Learning From What God Cannot Do

(Jerry Fite)

            To say that God cannot do something seems to contradict the concept of an omnipotent or all-powerful God. Jehovah, in the face of laughing at His promising an old couple that they would have a child, challenges the doubters with, “Is anything too hard for Jehovah?” (Genesis 18:14). When the Lord’s own apostles were wondering at their failure to cast out demons, Jesus looked to their “little faith” as the problem and said that if they had faith, even as small as a grain of mustard seed, they could miraculously remove mountains and “nothing shall be impossible unto you” (Matthew 17:20). Their abilities were tied to God through their faith in the One who has the power to do all wonders.

While nothing is too hard for Jehovah, even miraculously removing mountains, or casting out demons, there are things the Scriptures point to that are impossible for God to do. These are not contradictions to tear down the truth that God is omnipotent, but provide for us important facts to complete the picture of God, and really strengthen our faith. While God has the power to do all things, there are things that are impossible for Him to do for they contradict His character. For example, God cannot lie, for in doing so He would contradict His character of always upholding the truth. Lies are the character of the devil and form the bleak picture of darkness, which has no place in God’s character (John 8:44-47, 1 John 1:5).

Because it is impossible for God to lie, we can have confidence in His promises. Paul writes, “in hope of eternal life, which God who cannot lie promised before times eternal…” (Titus 1:4). The passing of time should not cause us to lose confidence in the proposition that eternal life in Heaven awaits us. Like Paul, we must focus upon God’s character of Truth. God cannot lie, so we continue to hope, knowing that the promise will be fulfilled. God promised Abraham that in him would all the nations of the earth be blessed. His promise was accompanied by an oath. The Hebrew writer refers to these two things as “immutable” and in which “it is impossible for God to lie” (Hebrews 6:18).

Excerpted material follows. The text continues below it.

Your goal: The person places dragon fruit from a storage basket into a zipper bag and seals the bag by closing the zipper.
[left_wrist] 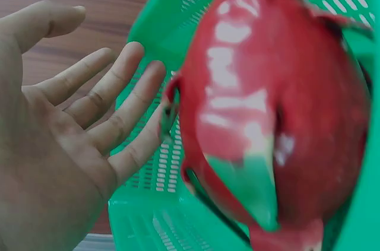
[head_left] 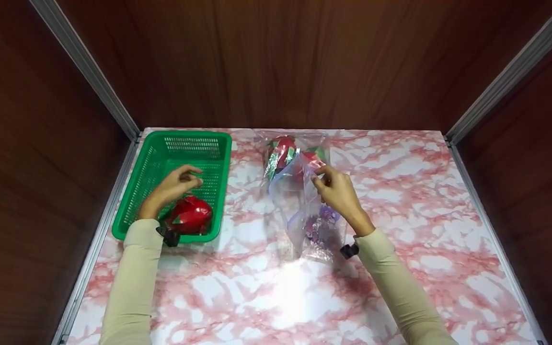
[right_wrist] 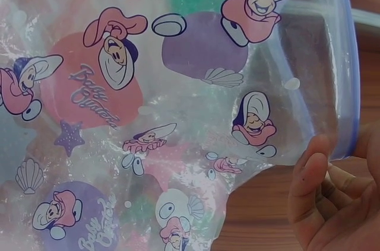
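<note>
A glossy red dragon fruit with green-tipped scales lies in the near end of a green plastic basket. Over the basket, just beyond the fruit, is my left hand; its loosely bent fingers hold nothing. In the left wrist view the left hand is beside the dragon fruit, fingers spread. My right hand pinches the purple-edged mouth of a clear zip bag, which is propped up and spread. Cartoon prints cover the bag in the right wrist view, where the right hand holds its corner.
Behind the raised bag, another clear bag with red and green fruit-like things lies at the table's back edge. The red-and-white marbled table is bounded by dark wood panels and metal rails.
</note>
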Action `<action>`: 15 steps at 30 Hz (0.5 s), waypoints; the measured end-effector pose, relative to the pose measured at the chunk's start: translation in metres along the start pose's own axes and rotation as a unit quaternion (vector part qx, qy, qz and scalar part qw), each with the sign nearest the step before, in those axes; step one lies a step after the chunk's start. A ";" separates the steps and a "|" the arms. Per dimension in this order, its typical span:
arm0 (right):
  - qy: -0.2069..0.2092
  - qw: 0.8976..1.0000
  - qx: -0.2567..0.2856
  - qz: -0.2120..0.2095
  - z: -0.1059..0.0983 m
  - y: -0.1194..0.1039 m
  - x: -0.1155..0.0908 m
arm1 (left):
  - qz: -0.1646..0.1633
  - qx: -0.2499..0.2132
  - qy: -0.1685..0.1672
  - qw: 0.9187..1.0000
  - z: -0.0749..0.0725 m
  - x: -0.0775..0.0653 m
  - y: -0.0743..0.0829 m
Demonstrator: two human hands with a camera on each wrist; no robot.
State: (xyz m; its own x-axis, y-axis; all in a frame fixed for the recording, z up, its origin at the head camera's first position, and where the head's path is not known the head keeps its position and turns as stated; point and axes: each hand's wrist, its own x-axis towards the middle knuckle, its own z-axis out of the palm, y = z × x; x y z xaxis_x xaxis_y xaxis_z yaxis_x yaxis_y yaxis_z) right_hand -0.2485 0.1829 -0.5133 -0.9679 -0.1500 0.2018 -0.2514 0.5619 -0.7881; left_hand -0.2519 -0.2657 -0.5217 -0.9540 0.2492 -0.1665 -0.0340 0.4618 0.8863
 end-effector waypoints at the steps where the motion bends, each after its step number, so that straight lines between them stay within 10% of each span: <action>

            Why should we be reminded of God’s promise to bless and multiply Abraham’s seed which found ultimate fulfillment in Christ (Genesis 22:16-18, Galatians 3:15)? So that “we may have a strong encouragement, who have fled for refuge to lay hold of the hope set before us; which we have as an anchor of the soul, a hope both sure and steadfast…” (Hebrews 6:18-19). God “cannot deny Himself”      (2 Timothy 2:13). His character is one of faithfulness, and to deny Himself would contradict the truth of His very being. In essence He is telling us that He exists, therefore we should remain faithful to Him through life’s difficulties, trials and hardship. Man can become weak and quit “enduring” with the Lord and even “deny Him.” It is at this moment of doubt that we need to be reminded of what God cannot do, and rise up to serve. “If we endure, we shall also reign with Him; if we shall deny Him, He will also deny us; if we are faithless, He abideth faithful; for He cannot deny Himself” (2 Timothy 2:12-13).

Learning what God cannot do, we are encouraged to remain faithful, looking forward to eternal life with no doubts.